Written by Kathleen Lucey, FBCI   

 

Blackswan

Hunting the Black Swans in Your Continuity Program


This is Vol. II, No. 9 in the DRG ongoing series regarding hunting and mastery of the black swans in your continuity program.

“Black Swans” in your Continuity Program are those events that remain outside the range of normal expectations, and may well produce a significant negative impact when they occur. For reasons of budget, culture, or simple lack of awareness, we just do not see or deal with these potentially devastating exposures in our enterprise continuity capability. This series discusses some of the most common of these “black swans” in business continuity programs, those that are really staring us in the face and screaming for attention.

Already published:

Volume I

Quarry 1: Employee Availability for Response Activities.
Quarry 2: The Level of Individual Employee Commitment to BCM
Quarry 3: Exercising Your Plans
Quarry 4: Exercising Your Plans: Objectives and Annual Programs
Quarry 5: Exercising Your Plans: Business Unit Continuity Plans
Quarry 6: Exercising Your Plans: Technology Recovery Plans
Quarry 7: Exercising Your Plans: Logistics, Communications, and Support Plans
Quarry 8: Lessons Learned
Quarry 9: New Year's Resolutions
Quarry 10: 10 Steps to Building a Black Swan-free Business Continuity Management Program
Quarry 11: New Year's Resolutions
Quarry 12: Developing "Black Swan Sighting" Skills: Warm-up Exercises

Volume II:

Quarry 1: The Centrality of Power: Seeing the Connections
Quarry 2: Power Outages: Isolation Effects
Quarry 3: Power Outages: How Employers Can Get Involved
Quarry 4: Cascading Effects on the Support Fabric
Quarry 5: Deeper Dives to Narrower Terrains: Dive 1
Quarry 6: Deeper Dives in Wider Terrains: Dive 1
Quarry 7: Cascading Black Swan Events
Quarry 8: Cascading Black Swan Events 2: Avian Flu Outbreak

Volume II: Quarry 9: Black Swans in Our Midst: Debugging Your Response Preparations

The auditors have accepted your exercise program results for business continuity and disaster recovery and crisis management for years, and have checked that box as “passed”. Your management is pleased with the audit reports.

But wait, is this really good enough? While this type of exercise is certainly important for formal compliance purposes, it may not uncover the gaps, flaws, and omissions in data backup or recovery processes (notification, mobilization, deployment), nor will it make clear that those detailed technical procedures necessary to reconstruct information systems and synchronize data are incomplete and may be incorrect.

IF YOU ARE NOT LOOKING FOR ERRORS OR OMISSIONS, IT IS UNLIKELY YOU WILL FIND THEM.

The very first item on your to-do list is the identification of these errors or omissions. For example, if you are using the same technical staff who wrote the procedures to execute those procedures during a system re-creation exercise, this is not an adequate test of the completeness and correctness of the procedures. Only deployment of alternate personnel not so intimately involved with the design of the recovery strategy and its documentation is likely to pinpoint the errors or incomplete information within that procedure documentation.

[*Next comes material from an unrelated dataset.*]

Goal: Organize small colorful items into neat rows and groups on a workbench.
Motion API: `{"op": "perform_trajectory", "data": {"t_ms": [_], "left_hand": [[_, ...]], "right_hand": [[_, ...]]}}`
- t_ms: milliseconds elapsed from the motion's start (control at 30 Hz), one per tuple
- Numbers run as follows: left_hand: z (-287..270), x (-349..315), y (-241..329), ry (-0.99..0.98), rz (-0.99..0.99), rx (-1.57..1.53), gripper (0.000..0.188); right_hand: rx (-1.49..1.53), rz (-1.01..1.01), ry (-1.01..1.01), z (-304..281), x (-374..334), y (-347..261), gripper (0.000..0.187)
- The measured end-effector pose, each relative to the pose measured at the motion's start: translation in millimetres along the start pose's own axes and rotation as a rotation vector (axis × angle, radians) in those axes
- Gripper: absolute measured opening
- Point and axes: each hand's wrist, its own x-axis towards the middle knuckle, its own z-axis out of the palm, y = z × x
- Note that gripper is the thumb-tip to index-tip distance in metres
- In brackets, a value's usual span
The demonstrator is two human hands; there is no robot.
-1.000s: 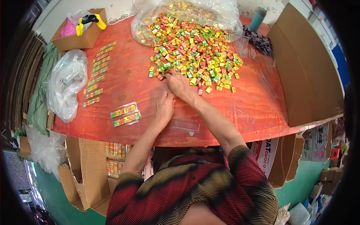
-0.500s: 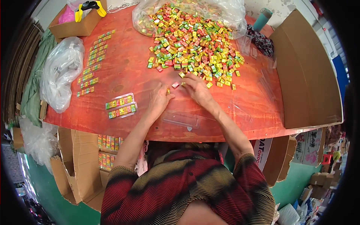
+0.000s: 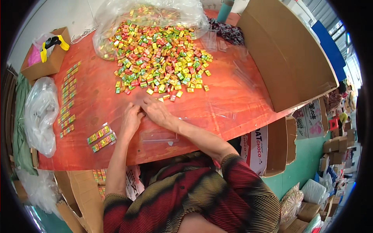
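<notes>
My left hand (image 3: 132, 116) and my right hand (image 3: 156, 111) meet over the red table, just short of a big pile of small boxes (image 3: 163, 58) in yellow, green, red and orange. Both sets of fingers are bent and pressed together; whatever lies between them is hidden. A few loose boxes sit beyond my right hand, among them a red box (image 3: 173, 98) and a yellow box (image 3: 149, 91). To the left of my left hand lies a clear plastic tray (image 3: 110, 125) bearing two rows of the same boxes.
Rows of filled packs (image 3: 67, 97) line the table's left side, beside a bundled plastic bag (image 3: 41, 116). A clear sheet (image 3: 159, 137) lies near the front edge. Tall cardboard (image 3: 283, 54) stands at the right. An open carton (image 3: 46, 64) is at the far left.
Both hands have come together, the right one moving left toward the left one. The whole view has turned, so the pile and table appear further left.
</notes>
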Motion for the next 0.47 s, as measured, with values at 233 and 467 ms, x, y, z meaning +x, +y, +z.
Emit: {"op": "perform_trajectory", "data": {"t_ms": [233, 467], "left_hand": [[0, 4, 12, -0.090, -0.079, -0.193, 0.043], [11, 10, 16, -0.187, 0.004, -0.291, 0.064]], "right_hand": [[0.219, 0.277, -0.002, -72, -15, 56, 0.021], [0.057, 0.316, -0.231, -75, -16, 33, 0.028]]}}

And so while it may seem self-evident that if we want to ensure the effectiveness, completeness, and feasibility of our plans, we should be testing to FIND ERRORS rather than to DEMONSTRATE compliance, this is in fact not usually the case. It may sound like a small point, but as you will see, this orientation can make all the difference in how you actually find and correct inadequacies in individual plans as well as fine-tuning such fundamental processes as evacuation, convocation, damage assessment, team member notification, and the actual details of locating backup data and installing staff in their new environment.

Testing for compliance purposes alone may conceal rather than reveal plan inadequacies in such disparate areas as staff evacuation, recall of backup data from offsite storage, relocation of staff to an alternate work area, technical changes to accommodate large numbers of staff working from home, and on and on.

In order to identify flaws in your plans, you need a specific scenario, where you can take into account the impacts of the event as they cascade through the environment. Yes, it is a lot more work to do this than to do a straightforward re-creation of systems at an alternate site, with relocation of business department representatives to test the data after the re-created environment has been tested. Here you will have assurance that necessary data will be delivered from their offsite location, be already loaded in tape libraries, and successfully used to re-create the validated systems prior to the arrival of business staff members on-site.

But this is playing with dolls and dollhouses, rather than accepting the necessity to duplicate at least some of the conditions of a real event.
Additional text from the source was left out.